SOUND MASKING IN HEALTHCARE ENVIRONMENTS
All images courtesy of K.R. Moeller Associates, Ltd.
Over the past several years, researchers have highlighted the importance of acoustic control in healthcare settings. Topics include patients’ right to speech privacy, as well as the physical and psychological effects of noise on patients and caregivers. Studies have shown that noise disrupts sleep, affects health and mood, decreases productivity, and increases error rates.
These studies frequently identify facility design as a key factor in addressing such issues. One design component, a sound-masking system, can help solve noise and speech- privacy problems, thereby providing an environment that promotes healing, provides auditory confidentiality, and supports proficient healthcare delivery.
Noise Affects Health
Conversations, footfall, medical equipment and procedures, televisions, telephones, carts, and mechanical and paging systems—among many other sources—ensure that noise is ever-present in most healthcare facilities. These noises contribute significantly to patients’, visitors’, and staff’s stress levels. In fact, several studies identify noise as a health hazard. Documented effects include elevated blood pressure, quickened heart rate, increased metabolism, and sleep disruption.
Because noise is disruptive, it can also affect mood. Individuals report feeling irritable, anxious, or agitated in noisy environments.
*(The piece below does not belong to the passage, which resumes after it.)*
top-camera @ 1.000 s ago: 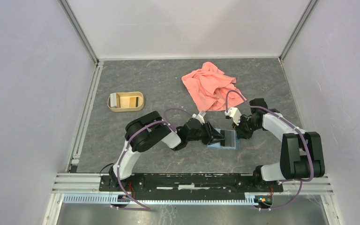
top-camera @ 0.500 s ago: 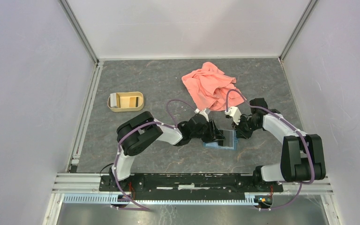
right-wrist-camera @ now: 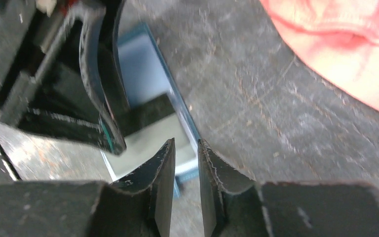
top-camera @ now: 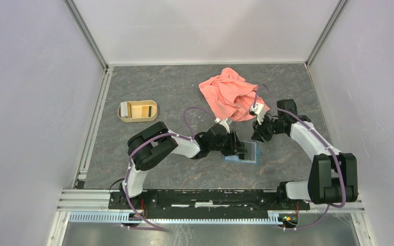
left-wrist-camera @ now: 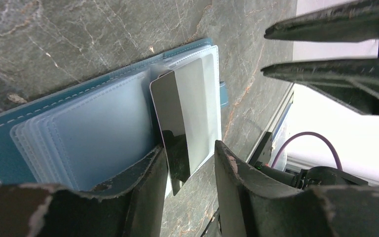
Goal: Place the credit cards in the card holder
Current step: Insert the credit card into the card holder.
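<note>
The teal-blue card holder (top-camera: 253, 157) lies open on the table, its clear sleeves fanned out in the left wrist view (left-wrist-camera: 79, 133). A credit card (left-wrist-camera: 187, 108), dark and glossy from here, lies partly in the sleeves with one corner sticking out. My left gripper (top-camera: 238, 148) is low over the holder. Its jaws (left-wrist-camera: 190, 148) are open, the card's corner leans on one finger, and bare table shows before the other. My right gripper (top-camera: 256, 134) is lifted just behind the holder (right-wrist-camera: 143, 69), its jaws (right-wrist-camera: 186, 144) a narrow gap apart and empty.
A tan oval tray (top-camera: 154, 108) at the left holds an orange-gold card (top-camera: 144, 109) and a grey item. A salmon-pink cloth (top-camera: 231, 95) lies crumpled behind the right gripper and also shows in the right wrist view (right-wrist-camera: 345, 54). White walls enclose the table.
My right gripper has lifted off the card holder and moved back toward the cloth. My left arm swung its elbow left earlier and its gripper stays over the holder.
</note>
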Robot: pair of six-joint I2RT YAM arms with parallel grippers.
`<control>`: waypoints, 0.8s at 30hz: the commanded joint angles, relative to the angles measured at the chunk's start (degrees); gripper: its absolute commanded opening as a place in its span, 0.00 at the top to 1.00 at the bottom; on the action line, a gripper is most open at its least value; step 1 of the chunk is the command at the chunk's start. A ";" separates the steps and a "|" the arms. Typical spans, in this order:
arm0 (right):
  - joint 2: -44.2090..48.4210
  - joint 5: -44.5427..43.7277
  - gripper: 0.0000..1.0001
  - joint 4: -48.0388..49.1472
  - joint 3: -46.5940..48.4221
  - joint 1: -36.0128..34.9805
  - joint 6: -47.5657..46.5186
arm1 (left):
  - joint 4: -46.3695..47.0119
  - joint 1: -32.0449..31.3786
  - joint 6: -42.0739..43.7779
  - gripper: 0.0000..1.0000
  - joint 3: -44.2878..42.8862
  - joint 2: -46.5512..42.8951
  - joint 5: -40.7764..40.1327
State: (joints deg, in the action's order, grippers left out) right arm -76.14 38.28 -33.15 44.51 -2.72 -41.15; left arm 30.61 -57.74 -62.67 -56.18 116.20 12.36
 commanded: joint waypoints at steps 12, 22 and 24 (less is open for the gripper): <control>-16.22 11.03 0.73 13.35 4.90 -5.51 24.47 | 1.62 -0.07 2.92 0.51 2.49 -0.48 -0.36; -17.79 4.93 0.76 8.97 4.01 -9.23 19.52 | 1.41 -0.01 2.38 0.51 1.67 -0.17 -0.51; -17.70 3.48 0.77 7.76 3.83 -9.31 17.73 | 1.09 0.00 2.46 0.51 1.39 -0.10 -0.52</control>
State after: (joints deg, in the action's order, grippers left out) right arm -93.41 45.50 -22.41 48.27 -11.88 -20.29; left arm 33.54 -57.74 -62.70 -54.85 116.20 12.53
Furthermore, the noises, discussions, and sounds of distress patients overhear can become the context for their healthcare experience. Because illness can cause increased sensitivity to environmental stressors, such sounds can create anxiety and increased nursing calls, as well as more pain and sleep medication requests.
Noise Disrupts Sleep
Sleep is an important part of the healing process but, obviously, noise often prevents patients from getting the rest they need. Hospitals conducting patient satisfaction surveys often find that noise and the resulting lack of sleep top their list of complaints. Sleep disruption types include delayed sleep onset, shifts to lighter sleep stages, motility (tossing and turning), awakenings, and cardiovascular changes.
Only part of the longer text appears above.